Transparência salarial: atualize dados até segunda (31)

ResumoO Ministério do Trabalho e Emprego (MTE) exige que empresas privadas com 100 ou mais empregados atualizem dados de remuneração e carreiras no Portal Emprega Brasil até segunda-feira (31). O descumprimento do prazo gera multa de até 3% da folha de pagamento. A atualização alimenta o 6º Relatório de Transparência Salarial.

Empresas privadas com 100 ou mais empregados têm até segunda-feira (31) para atualizar informações de remuneração e carreiras no Portal Emprega Brasil. O prazo alimenta o 6º Relatório de Transparência Salarial do MTE e pode gerar multa de até 3% da folha para quem descumprir.

Rubens Athayde
Rubens Athayde Economista de mercado · 28 de agosto de 2026
Transparência salarial: atualize dados até segunda (31)

O prazo para que empresas privadas com 100 ou mais empregados atualizem informações sobre remunerações e carreiras termina na próxima segunda-feira (31). Os dados alimentam o 6º Relatório de Transparência Salarial e de Critérios Remuneratórios, que também usa o cadastro do sistema E-Social.

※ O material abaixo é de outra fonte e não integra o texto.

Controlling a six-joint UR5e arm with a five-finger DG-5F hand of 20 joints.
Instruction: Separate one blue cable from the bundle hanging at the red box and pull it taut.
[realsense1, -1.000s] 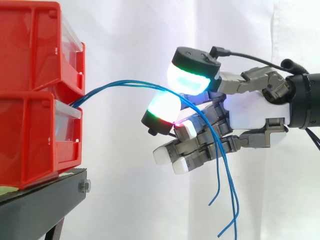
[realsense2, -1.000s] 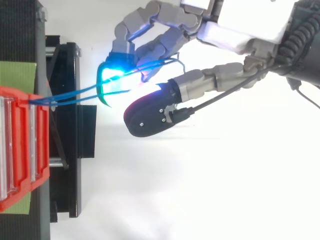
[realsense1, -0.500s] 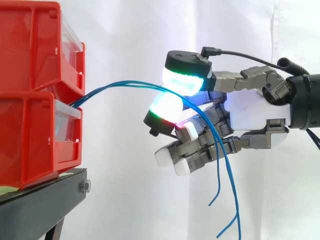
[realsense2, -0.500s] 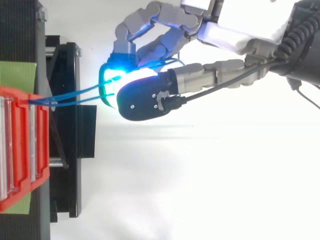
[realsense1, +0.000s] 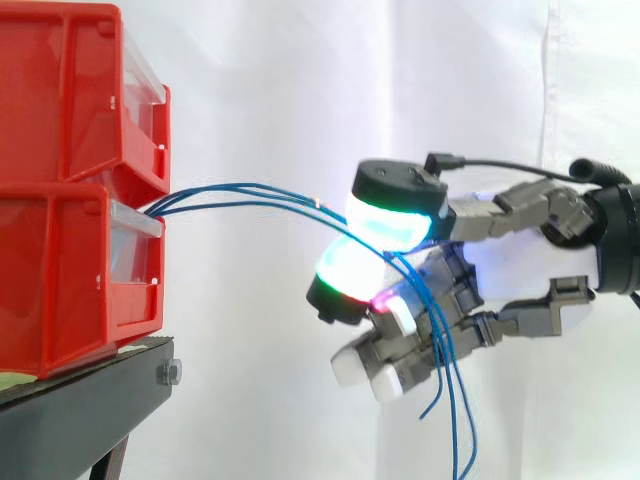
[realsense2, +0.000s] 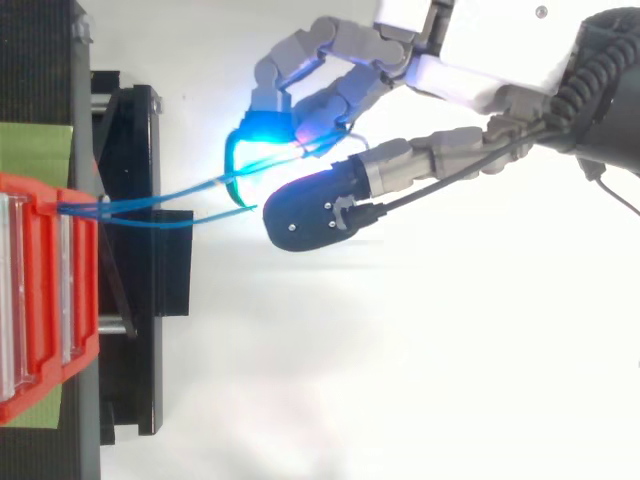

O documento é elaborado e publicado semestralmente pelo Ministério do Trabalho e Emprego (MTE). O procedimento obrigatório deve ser feito diretamente no Portal Emprega Brasil, na área do empregador, com login na plataforma Gov.br.

As informações servem para promover diversidade e apoiar família e parentalidade. Incluem dados comparativos de salários e remuneração média entre homens e mulheres por grande grupo ocupacional, planos de cargos e salários, além de práticas de apoio à parentalidade e diversidade.

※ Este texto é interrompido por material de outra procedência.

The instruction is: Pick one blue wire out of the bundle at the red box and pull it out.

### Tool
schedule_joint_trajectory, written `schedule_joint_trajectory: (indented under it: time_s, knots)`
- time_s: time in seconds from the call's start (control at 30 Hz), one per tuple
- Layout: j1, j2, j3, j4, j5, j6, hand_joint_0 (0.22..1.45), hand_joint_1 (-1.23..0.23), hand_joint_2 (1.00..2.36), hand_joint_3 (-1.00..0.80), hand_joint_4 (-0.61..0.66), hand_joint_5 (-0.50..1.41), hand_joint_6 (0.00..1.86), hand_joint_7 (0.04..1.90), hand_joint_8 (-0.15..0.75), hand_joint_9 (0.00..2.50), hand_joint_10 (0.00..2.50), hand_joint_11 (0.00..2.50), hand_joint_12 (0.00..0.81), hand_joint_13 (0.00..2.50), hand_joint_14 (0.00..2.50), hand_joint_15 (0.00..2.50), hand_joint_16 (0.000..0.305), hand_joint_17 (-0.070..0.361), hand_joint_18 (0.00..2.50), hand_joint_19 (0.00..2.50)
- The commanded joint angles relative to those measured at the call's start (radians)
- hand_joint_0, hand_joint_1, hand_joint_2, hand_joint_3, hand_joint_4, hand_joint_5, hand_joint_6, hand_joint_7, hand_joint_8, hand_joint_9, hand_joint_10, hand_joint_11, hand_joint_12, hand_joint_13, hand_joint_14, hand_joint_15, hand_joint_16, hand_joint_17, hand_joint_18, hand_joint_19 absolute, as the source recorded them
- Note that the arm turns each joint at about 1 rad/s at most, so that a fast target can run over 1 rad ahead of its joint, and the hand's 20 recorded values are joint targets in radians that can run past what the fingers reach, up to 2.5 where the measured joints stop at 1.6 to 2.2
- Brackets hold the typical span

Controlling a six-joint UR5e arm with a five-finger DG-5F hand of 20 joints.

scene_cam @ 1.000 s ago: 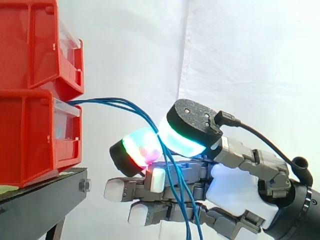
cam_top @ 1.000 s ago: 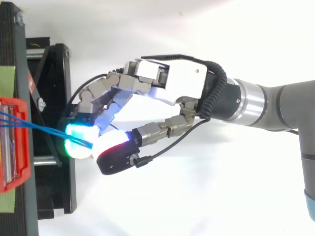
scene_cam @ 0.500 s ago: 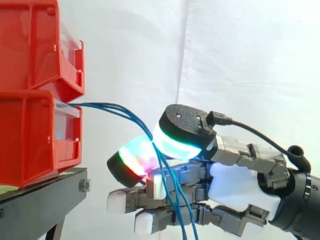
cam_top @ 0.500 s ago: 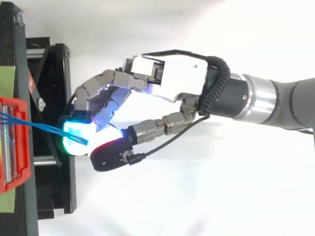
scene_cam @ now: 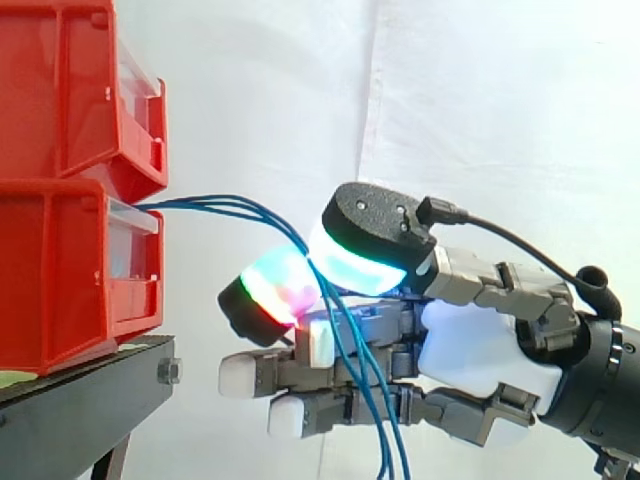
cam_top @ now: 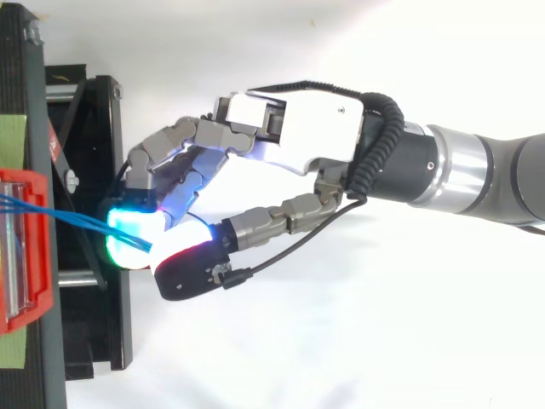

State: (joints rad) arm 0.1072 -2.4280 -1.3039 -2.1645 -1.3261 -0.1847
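at the front of the hand (scene_cam: 480,350), the thumb and one curled finger press their glowing pads (scene_cam: 275,292) together on the blue wires (scene_cam: 225,206), pinching the bundle where it bends. how many strands sit inside the pinch cannot be told. the other fingers lie straight and relaxed below the pinch, white tips pointing away from the palm, and the blue wires hang down across them.

from the pinch the blue wires rise in a shallow arc away from the hand and run into the front of the lower red bin (scene_cam: 60,270). it sits beyond the fingertips, under an upper red bin (scene_cam: 70,90), on a black stand (scene_cam: 85,385). a white curtain (scene_cam: 500,120) hangs behind the hand.

the side view shows the stacked bins and the strands dropping past the lower fingers to the bottom edge. the top view shows the back of the hand (cam_top: 298,136), with the thumb closing in from one side and the fingers from the other. it also shows the blue wires (cam_top: 77,223) spanning the gap between the lower red bin (cam_top: 38,256) and the pads, which are near the bin but apart from it.
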Motion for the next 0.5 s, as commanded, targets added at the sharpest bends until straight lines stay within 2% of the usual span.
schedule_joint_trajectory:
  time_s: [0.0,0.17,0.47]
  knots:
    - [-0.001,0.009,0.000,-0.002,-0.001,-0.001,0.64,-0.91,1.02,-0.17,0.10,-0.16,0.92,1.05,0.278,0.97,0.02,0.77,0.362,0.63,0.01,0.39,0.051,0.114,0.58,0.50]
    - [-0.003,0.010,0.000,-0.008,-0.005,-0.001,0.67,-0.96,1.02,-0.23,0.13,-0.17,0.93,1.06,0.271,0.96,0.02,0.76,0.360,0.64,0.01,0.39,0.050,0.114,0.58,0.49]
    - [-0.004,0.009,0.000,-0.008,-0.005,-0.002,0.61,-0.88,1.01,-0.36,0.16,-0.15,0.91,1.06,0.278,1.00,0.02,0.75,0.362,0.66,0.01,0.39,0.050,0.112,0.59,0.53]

Empresas que não atualizarem os dados duas vezes ao ano estarão sujeitas a multa de até 3% da folha de salários, limitada ao teto de 100 salários mínimos. O relatório é previsto na Lei da Igualdade Salarial (nº 14.611/2023), que determina remuneração igual para trabalho de igual valor ou mesma função, em conformidade com o Objetivo de Desenvolvimento Sustentável 5 da ONU.

Após a geração do relatório pelo MTE, a empresa deve publicá-lo em canais de fácil acesso, como site ou redes sociais, e comprovar a publicação no Portal Emprega Brasil até 30 de setembro. Se houver desigualdade salarial, o empregador precisa elaborar um plano de ação com metas e prazos.

Segundo o 5º Relatório, publicado em abril pelo MTE, as mulheres recebem, em média, 21,3% menos que os homens no setor privado, com base em informações de 53 mil empresas. Em maio, o STF validou as regras da lei, julgando improcedentes as ADIs 7612 e 7631, ajuizadas pela CNI, CNC e Partido Novo, e procedente a ADC 92, proposta pela CUT e outras confederações.

Para o trabalhador, o prazo reforça a obrigação de transparência e permite acompanhar se a empresa cumpre a legislação. Quem notar atraso na publicação pode buscar informações no Portal Emprega Brasil como consultar relatório de transparência salarial.